Posted by alexfinlayson on August 12, 2009

Edmodo in ClassEdmodo

 The use of Edmodo in class is the one thing that caused me a few headaches… all the computers in the school bar my laptop were running Internet Explorer 6 and Edmodo requires 7 or better to run. I went through all the appropriate channels and was kindly instructed that I could upgrade two computers to Internet Explorer 8 – I would say that the hassle associated with this (IE8 is a pain in the backside) was worth it for the benefits of Edmodo but now that we can no longer use Edmodo… well… I’ve got nothing to say…

Kind of…

 So I didn’t particularly get to use Edmodo as much as I would have liked but in the small time available we did do a number of really cool things…

 1 Embed Videos


Vid RosenEveryone knows the dangers of using YouTube in class. As educators we have to be extremely careful and sensitive with what we let our kids see. Edmodo eases that burden by swiftly and smoothly allowing any video with an embed code to be placed directly into the posts without any of the extra paraphernalia that causes Youtube-related headaches. Not only that but you can ‘tag’ each post and effectively create a ‘videos’ page where they are all listed. 






2 Embed Flash



Many of you will be aware of the myriad of Flash resources out there – being English I’m a big fan of the BBC Bitesize website and the games/lessons that they freely provide the embed codes for. I have taken a number of these in the past and posted them on Edmodo the night before the planned lesson – thus allowing those attentive kids to get a head-start (turns out that that was nearly all!)

I post these into specific subject groups, tag them and then use them in the lessons.




3 Groups and Tags




I had a group for the three main subject areas Literacy, Numeracy and Science and created tags for subgroups – easily allowing access to digital resources as stated above. If students have subject-specific questions then I encouraged them to post here and we addressed them in class.






4 Links



BBC Bitesize again, subject-specific groups again and tags… again.

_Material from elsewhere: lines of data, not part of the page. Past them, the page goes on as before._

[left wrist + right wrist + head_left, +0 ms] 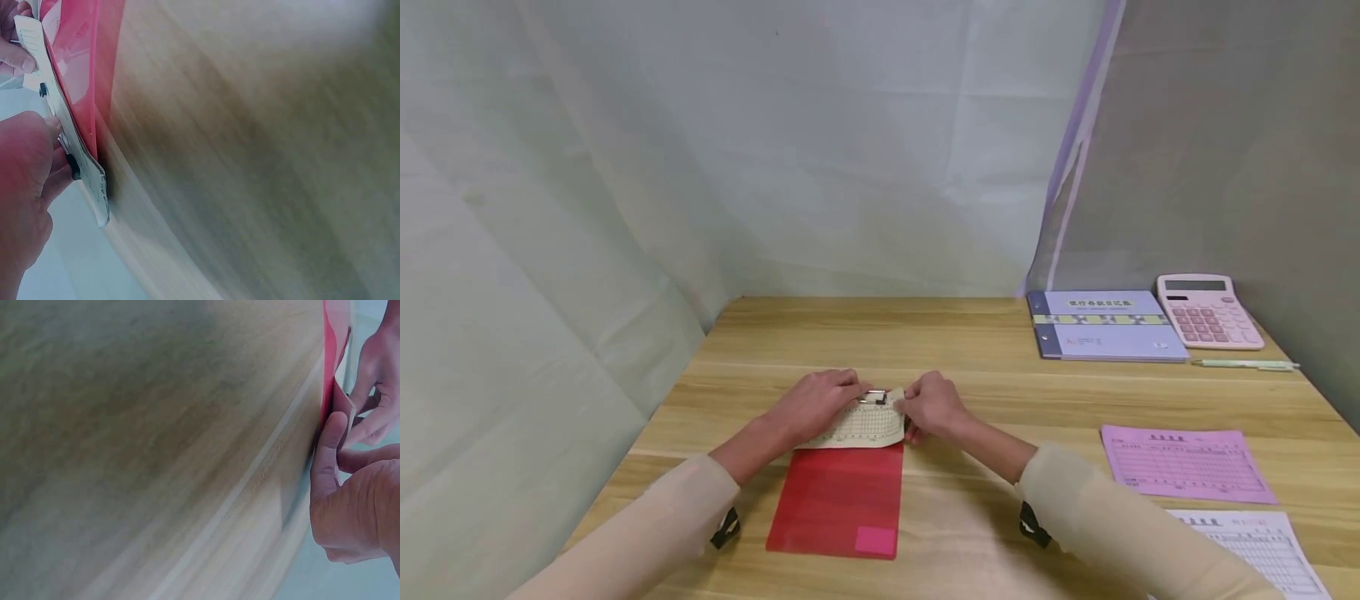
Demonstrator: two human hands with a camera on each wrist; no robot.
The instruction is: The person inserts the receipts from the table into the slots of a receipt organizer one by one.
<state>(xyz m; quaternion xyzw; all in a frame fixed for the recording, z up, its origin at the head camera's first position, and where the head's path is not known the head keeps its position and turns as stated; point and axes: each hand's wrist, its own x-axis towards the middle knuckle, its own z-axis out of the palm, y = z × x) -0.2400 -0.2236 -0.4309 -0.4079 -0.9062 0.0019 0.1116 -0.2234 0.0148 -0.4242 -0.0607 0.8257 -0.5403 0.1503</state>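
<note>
A red translucent folder [842, 496] lies on the table with a pink label at its lower corner. Across its top is a cream printed form [868, 429], beside a metal clip [874, 392] with dark ends. My left hand [820, 406] pinches the clip at the top edge; its fingertips show beside a black clip end [74, 167] in the left wrist view. Between thumb and fingers, my right hand [936, 407] holds the form's upper right corner, which bends upward. The right wrist view shows that thumb [331, 434] against the lifted paper.
To the right lie a pink form [1187, 464] and a white form [1262, 546], the latter partly behind my right sleeve. Farther back are a blue account book [1105, 337], a pink calculator [1210, 312] and a green pen [1243, 364]. Pale curtains hang around the table.
</note>
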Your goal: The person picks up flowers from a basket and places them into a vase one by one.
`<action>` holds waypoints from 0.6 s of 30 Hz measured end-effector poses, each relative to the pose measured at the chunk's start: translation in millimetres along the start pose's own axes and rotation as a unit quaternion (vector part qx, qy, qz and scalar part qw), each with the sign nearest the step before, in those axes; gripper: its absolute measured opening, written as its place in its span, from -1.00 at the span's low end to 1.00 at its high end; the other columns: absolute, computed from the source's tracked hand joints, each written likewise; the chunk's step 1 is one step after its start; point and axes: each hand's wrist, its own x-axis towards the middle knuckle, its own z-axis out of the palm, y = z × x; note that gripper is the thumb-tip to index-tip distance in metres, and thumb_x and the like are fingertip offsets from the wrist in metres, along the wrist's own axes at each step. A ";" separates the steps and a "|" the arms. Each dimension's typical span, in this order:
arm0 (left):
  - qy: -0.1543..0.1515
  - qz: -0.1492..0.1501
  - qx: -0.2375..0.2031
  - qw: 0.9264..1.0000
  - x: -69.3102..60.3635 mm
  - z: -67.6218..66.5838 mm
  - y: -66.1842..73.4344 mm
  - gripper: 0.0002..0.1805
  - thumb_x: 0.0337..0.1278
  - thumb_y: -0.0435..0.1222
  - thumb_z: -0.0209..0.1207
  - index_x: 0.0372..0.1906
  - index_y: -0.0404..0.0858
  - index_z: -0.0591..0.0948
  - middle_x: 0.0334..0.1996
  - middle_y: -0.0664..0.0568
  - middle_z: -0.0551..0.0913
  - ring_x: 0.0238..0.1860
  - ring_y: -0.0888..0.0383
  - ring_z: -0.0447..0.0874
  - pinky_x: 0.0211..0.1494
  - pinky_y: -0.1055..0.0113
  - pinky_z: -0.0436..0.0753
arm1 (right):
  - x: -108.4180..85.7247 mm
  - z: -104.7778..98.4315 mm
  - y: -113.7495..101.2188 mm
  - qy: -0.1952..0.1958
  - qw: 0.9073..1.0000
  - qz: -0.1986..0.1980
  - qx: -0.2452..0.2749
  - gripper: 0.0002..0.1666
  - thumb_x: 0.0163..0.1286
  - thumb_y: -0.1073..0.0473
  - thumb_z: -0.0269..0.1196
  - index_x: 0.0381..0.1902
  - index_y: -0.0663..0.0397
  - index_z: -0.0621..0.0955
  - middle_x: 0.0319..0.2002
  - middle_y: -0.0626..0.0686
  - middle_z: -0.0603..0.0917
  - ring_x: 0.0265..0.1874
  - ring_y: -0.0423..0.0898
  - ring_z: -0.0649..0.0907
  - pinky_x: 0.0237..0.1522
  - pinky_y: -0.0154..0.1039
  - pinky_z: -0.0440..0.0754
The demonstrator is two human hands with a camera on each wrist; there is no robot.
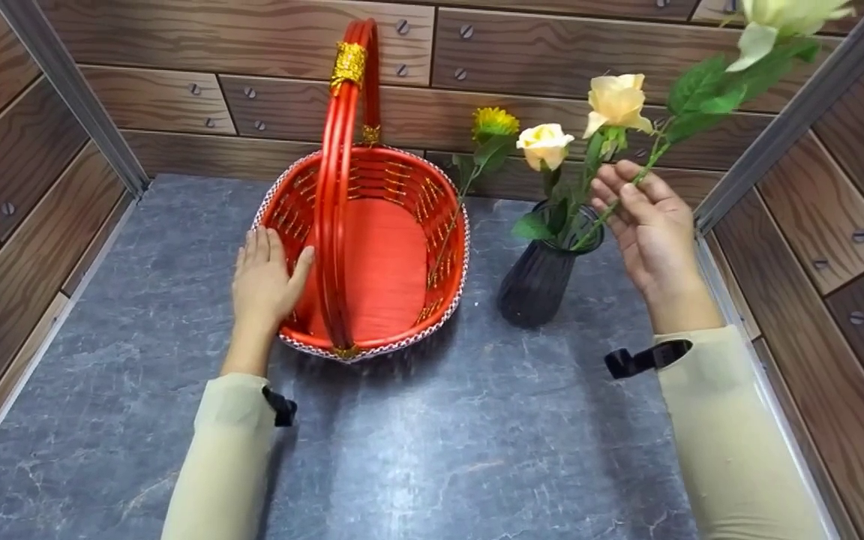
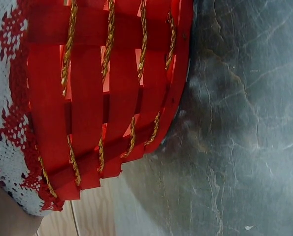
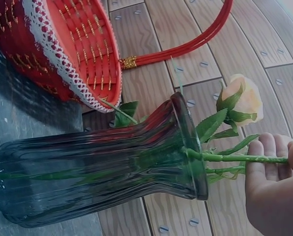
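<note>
In the head view, my right hand [image 1: 653, 225] pinches the green stem [image 1: 657, 154] of a pale yellow rose [image 1: 784, 22], whose bloom is partly cut off at the upper right. That stem's lower end is inside the mouth of a dark ribbed glass vase [image 1: 537, 285]; the right wrist view also shows the stem [image 3: 230, 158] there. Two peach roses [image 1: 616, 105] rise from the vase beside the fingers. My left hand [image 1: 263, 281] rests with fairly straight fingers on the left rim of a red woven basket [image 1: 383, 262], thumb toward the inside.
A yellow daisy-like flower [image 1: 495, 124] leans at the basket's right side, its stem inside. The basket's tall handle [image 1: 336, 180] arches over it. Wood-patterned walls [image 1: 252, 37] surround the grey marbled surface [image 1: 432, 450] on the back and both sides.
</note>
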 end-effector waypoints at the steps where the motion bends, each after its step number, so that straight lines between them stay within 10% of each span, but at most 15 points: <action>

This time I linked a brilliant game called Questionaut (will blog at a later date) for use on the IWB by fast-finishers. We actually ended up using it a number of times as a starter activity or a group plenary but still; very effective and efficient.




5 Absenses


 In the two weeks that Edmodo was a part of my class I had three different students off school for various reasons – each student logged onto Edmodo just after 9am and talked to the class via the IWB – I even set them work to do! (Cruel I know but they did it!)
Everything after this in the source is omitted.